Paura di perdere il lavoro e, ancora di più, paura di non riuscire a trovarne un altro, quantomeno in tempi accettabili. Sono timori che incidono profondamente sullo stato d’animo degli italiani, sempre più disorientati in un quadro internazionale instabile, al punto da compromettere la programmazione per il futuro. Ad approfondire questa tematica ci ha pensato Intoo, società di Gi Group Holding, multinazionale italiana del lavoro e una tra le principali realtà che offrono servizi e consulenza HR a livello globale.
Secondo lo studio “La cultura in equilibrio”, condotto da Intoo, il 37% degli italiani teme di perdere il lavoro entro la fine dell’anno e il 24% ritiene che la ricerca di una nuova occupazione potrebbe richiedere più di un anno. Dati aggravati dalla precaria situazione finanziaria diffusa nel Paese: il 31% dei lavoratori, in caso di disoccupazione, pensa di riuscire a mantenere sé stesso e la propria famiglia solo per tre mesi. Proprio per questo motivo sarebbe opportuno che le aziende, in caso di riduzioni del personale, offrissero servizi di “outplacement” e ricollocazione professionale: a pensarla così è la stragrande maggioranza dei responsabili delle Risorse Umane (87%) e dei dipendenti (83%).

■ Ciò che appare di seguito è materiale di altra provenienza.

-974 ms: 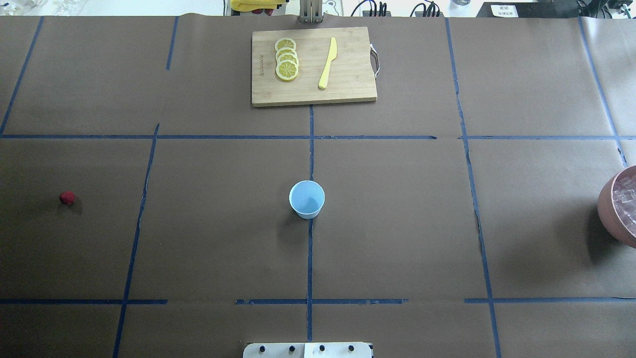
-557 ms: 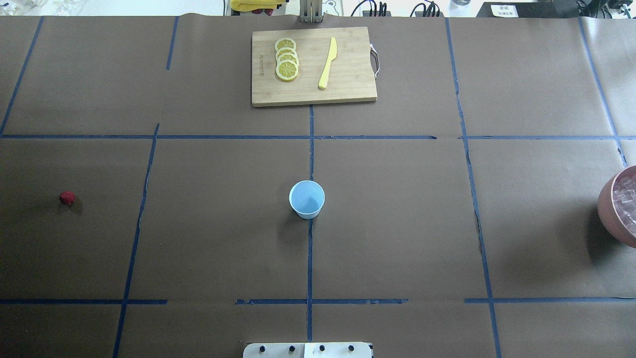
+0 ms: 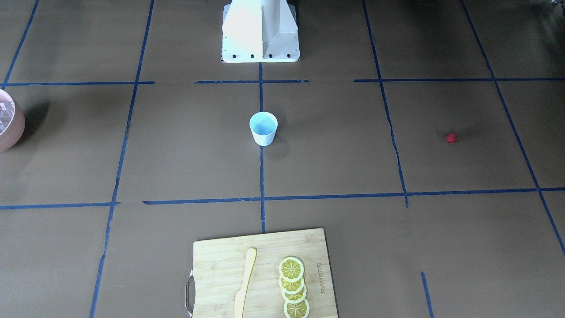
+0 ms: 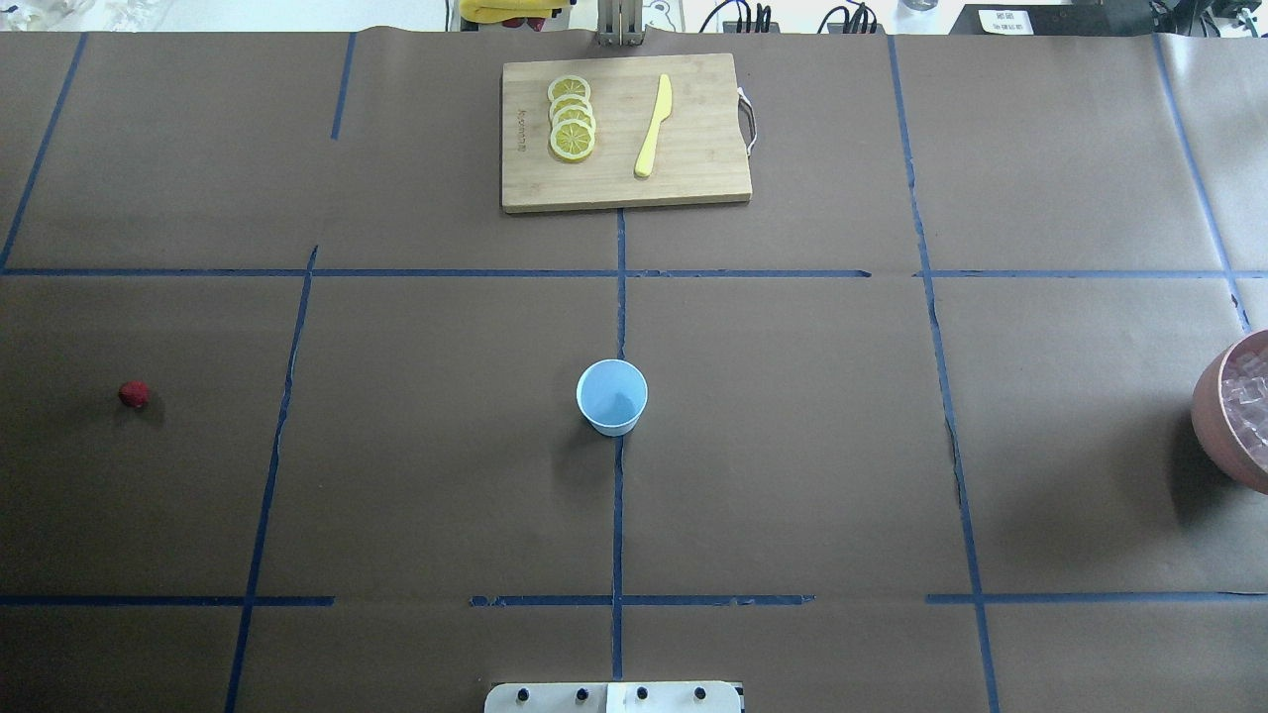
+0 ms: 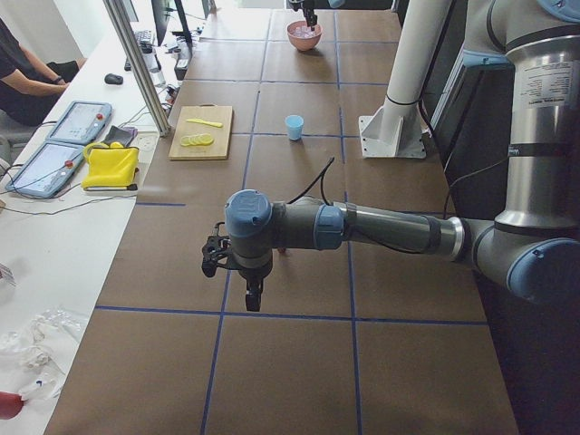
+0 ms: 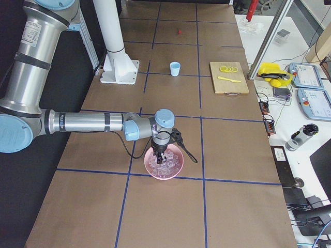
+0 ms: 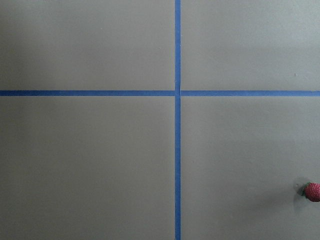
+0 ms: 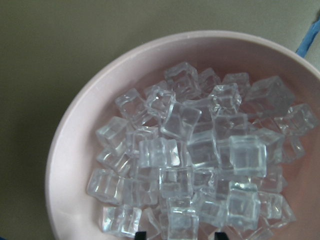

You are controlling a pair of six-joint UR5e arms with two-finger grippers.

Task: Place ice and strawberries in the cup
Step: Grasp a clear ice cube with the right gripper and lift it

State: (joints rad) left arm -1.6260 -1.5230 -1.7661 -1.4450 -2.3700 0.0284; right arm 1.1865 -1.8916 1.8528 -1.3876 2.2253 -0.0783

Questo stato di insicurezza incide su progetti e decisioni economiche di lungo periodo. Secondo un’altra ricerca di Intoo, dal titolo “Progettare il presente e progettare il futuro”, il 78% degli italiani (soprattutto donne e giovani under35) prova ansia o preoccupazione al solo pensare a strumenti come mutui o finanziamenti, tanto che quasi metà degli intervistati dichiara di averli accantonati. Lo studio evidenzia come, in questo contesto, strumenti come le coperture assicurative accessorie legate alla perdita del lavoro siano particolarmente ambiti dalla quasi totalità degli intervistati. L’argomento però rimane ostico, tanto che il 68% dei rispondenti dichiara di avere una conoscenza ridotta delle soluzioni assicurative integrabili nei contratti di mutuo o finanziamento, e il 92% non conosce, o conosce in modo superficiale, l’assicurazione sulla perdita del lavoro e i servizi di supporto all’occupabilità.
“La decisione di impegnarsi finanziariamente non è più soltanto una valutazione economica, ma un atto profondamente emotivo”, commenta Alessandro Calì di Intoo. Il risultato, continua, è “il contrario di un mercato fluido: progetti abitativi e investimenti personali vengono messi in standby e la domanda effettiva si contrae, anche quando le condizioni di offerta diventano più favorevoli con tassi in calo. Presa coscienza di questo, è altrettanto fondamentale rendersi conto che esiste anche una richiesta latente e precisa di protezione, che non trova ancora piena corrispondenza informativa e contrattuale: gli strumenti esistono, ma spesso ancora non sono adeguatamente conosciuti”.